A book I wrote on the history of Harley-Davidson was published in six languages. My Harley T-shirt collection, with examples from Australia, England, Japan and Sweden, includes one from South Africa that bears the slogan “American Quality Since 1903.” It’s going to take a lot of tariff to destroy enthusiasm like that. Harley-Davidson has outlasted 100-plus rivals over more than a century. It survived the recession of the 1920s, the Depression of the 1930s, the English invasion of the 1940s and ’50s, the inferior engineering of the 1960s, and the Japanese challenge of the 1970s. You can’t know the future based on the past, but that’s still impressive. Harley has roughly 20 percent of the U.S. market, with Honda next at 14 percent, but Harley has more than half the market share for the so-called big road bike.

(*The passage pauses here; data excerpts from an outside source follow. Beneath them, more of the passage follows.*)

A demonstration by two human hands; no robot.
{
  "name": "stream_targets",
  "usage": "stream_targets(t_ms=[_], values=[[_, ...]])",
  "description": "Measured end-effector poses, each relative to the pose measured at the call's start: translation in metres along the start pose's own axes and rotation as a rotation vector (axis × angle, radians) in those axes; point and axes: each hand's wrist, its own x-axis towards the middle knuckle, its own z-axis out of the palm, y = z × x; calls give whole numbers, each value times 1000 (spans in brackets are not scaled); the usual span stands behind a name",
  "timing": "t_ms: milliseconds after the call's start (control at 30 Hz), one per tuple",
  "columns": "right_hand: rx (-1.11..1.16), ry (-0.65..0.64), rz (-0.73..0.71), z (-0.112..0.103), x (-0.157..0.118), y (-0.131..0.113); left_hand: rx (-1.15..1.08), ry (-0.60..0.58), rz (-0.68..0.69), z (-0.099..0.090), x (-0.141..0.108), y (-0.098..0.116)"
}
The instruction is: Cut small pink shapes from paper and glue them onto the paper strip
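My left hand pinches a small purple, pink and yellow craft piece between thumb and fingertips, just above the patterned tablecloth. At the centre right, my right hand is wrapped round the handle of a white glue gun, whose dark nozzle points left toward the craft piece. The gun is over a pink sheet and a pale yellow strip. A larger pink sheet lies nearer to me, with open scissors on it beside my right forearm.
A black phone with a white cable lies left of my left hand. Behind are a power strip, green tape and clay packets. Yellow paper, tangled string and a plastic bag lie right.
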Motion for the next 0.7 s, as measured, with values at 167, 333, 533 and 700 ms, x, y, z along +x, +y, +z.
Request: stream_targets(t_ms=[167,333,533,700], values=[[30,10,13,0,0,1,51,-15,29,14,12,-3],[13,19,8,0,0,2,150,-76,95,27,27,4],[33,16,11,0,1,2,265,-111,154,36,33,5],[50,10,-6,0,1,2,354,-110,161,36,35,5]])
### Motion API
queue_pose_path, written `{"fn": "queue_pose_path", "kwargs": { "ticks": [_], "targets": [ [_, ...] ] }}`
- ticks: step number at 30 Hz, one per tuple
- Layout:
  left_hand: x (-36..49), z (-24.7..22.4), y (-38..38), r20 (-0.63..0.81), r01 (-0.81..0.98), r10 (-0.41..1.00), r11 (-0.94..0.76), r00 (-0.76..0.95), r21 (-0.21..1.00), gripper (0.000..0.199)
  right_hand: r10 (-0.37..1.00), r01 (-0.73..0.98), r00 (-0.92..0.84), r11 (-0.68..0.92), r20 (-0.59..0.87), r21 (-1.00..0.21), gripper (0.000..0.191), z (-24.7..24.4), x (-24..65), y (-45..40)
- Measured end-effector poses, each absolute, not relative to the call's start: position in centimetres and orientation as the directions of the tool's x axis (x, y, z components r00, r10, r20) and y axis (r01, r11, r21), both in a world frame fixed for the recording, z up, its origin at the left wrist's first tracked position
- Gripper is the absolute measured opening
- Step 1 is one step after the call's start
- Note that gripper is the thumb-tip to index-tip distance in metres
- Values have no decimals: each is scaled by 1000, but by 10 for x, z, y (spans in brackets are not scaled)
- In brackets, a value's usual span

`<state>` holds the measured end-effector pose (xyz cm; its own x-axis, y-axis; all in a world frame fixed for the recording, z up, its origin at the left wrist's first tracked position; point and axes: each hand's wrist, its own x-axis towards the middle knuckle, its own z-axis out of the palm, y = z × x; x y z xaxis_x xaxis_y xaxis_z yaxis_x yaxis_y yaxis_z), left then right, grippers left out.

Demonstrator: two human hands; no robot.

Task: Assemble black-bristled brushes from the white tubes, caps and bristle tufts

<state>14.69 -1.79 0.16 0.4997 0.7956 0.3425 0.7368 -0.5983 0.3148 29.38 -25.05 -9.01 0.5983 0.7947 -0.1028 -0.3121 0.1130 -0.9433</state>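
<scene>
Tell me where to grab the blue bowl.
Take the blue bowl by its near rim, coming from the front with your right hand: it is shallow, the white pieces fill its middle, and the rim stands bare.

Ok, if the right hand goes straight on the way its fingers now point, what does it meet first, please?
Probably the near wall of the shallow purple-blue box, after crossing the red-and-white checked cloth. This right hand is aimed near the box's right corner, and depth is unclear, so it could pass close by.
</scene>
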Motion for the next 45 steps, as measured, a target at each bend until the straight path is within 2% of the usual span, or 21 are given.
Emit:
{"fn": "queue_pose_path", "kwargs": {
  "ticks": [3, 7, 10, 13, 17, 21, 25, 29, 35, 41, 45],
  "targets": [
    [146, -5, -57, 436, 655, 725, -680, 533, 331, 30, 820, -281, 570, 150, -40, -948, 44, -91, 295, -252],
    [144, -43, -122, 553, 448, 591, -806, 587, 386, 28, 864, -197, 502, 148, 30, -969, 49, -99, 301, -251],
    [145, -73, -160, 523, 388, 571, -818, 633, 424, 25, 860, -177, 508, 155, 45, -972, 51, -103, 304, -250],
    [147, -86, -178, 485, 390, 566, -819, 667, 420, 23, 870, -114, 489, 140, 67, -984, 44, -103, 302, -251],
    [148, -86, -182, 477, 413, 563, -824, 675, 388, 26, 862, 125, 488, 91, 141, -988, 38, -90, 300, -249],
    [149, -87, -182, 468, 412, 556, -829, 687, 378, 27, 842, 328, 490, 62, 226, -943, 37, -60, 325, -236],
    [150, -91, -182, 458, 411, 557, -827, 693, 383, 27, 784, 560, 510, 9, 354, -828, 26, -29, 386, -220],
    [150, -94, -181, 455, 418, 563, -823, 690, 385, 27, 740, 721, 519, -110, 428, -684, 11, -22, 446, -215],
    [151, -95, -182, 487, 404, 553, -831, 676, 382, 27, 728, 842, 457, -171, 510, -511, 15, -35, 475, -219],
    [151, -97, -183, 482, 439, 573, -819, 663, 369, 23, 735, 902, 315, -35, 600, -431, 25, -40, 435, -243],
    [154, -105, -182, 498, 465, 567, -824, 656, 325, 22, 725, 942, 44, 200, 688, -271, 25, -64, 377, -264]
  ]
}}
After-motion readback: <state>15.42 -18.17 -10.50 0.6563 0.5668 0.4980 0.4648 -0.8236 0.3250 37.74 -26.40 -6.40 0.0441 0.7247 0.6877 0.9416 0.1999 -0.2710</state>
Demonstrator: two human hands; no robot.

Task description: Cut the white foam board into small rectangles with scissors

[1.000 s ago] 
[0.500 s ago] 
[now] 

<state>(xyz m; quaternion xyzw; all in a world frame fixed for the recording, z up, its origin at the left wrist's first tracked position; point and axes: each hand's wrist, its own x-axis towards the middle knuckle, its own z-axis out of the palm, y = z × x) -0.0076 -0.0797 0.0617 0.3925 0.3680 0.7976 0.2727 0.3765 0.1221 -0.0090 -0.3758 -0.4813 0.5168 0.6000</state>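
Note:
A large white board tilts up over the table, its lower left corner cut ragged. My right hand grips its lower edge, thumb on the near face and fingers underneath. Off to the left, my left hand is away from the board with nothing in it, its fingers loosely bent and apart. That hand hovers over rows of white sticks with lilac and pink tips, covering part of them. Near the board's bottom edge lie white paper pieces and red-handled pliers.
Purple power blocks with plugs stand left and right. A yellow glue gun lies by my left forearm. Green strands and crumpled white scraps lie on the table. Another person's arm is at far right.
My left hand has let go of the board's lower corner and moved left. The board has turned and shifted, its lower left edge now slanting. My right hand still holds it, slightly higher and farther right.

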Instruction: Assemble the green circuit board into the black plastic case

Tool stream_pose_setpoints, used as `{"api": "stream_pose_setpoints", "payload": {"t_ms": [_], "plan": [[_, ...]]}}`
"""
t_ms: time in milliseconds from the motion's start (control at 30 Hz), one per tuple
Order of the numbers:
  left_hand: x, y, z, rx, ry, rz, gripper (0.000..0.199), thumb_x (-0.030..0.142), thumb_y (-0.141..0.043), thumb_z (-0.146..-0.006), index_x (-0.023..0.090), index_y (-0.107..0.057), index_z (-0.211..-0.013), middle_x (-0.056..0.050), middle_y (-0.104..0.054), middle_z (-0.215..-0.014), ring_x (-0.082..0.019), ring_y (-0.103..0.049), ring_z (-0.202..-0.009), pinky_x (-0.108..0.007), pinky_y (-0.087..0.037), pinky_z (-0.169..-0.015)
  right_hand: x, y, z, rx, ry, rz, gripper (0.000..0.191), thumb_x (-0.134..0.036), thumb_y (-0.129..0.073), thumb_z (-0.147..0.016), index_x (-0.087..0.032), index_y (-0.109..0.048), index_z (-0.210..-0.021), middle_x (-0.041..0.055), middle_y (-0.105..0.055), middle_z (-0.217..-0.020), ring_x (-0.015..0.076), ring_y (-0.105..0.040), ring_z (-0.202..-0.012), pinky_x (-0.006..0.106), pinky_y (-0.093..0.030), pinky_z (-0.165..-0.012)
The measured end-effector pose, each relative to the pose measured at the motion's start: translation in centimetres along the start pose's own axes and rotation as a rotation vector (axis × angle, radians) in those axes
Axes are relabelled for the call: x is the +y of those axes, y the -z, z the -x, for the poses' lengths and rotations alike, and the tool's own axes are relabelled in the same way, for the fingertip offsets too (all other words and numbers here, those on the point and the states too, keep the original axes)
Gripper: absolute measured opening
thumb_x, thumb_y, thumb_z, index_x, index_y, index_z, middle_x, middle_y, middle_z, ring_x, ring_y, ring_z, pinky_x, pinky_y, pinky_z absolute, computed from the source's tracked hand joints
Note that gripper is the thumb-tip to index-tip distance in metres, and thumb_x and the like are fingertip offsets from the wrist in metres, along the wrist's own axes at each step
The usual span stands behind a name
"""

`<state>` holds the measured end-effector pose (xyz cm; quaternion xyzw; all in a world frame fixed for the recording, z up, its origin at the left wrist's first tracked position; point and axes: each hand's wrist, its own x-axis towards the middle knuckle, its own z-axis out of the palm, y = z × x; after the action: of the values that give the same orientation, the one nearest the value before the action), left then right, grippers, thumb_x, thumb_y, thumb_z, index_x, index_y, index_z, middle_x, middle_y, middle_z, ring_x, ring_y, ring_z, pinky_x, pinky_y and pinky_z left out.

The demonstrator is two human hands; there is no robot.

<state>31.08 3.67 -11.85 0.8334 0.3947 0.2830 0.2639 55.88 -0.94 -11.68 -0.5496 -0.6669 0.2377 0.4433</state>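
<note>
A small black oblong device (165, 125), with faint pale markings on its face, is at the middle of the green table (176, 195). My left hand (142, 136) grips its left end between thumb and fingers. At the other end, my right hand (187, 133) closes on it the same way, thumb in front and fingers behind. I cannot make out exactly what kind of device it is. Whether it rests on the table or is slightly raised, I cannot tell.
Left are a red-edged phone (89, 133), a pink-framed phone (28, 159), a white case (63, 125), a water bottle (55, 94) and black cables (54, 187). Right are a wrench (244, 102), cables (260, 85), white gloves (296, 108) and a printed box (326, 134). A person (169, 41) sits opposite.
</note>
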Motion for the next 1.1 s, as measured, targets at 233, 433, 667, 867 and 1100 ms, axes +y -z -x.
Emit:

Harley-Davidson’s management knows all this. They’re working on younger buyers and what the new people will want, and in a couple of months they’re throwing a 115th anniversary party in Milwaukee. Will hundreds of thousands of fans be there, as they were at the 100th birthday rally I attended? I suspect they will. What if Harley-Davidson invited the president? What if he showed up? He might learn something.

Allan Girdler

Allan Girdler has owned a dozen or so Harleys and written 10 books about the motorcycles. His most recent book is “The Harley-Davidson and Indian Wars.”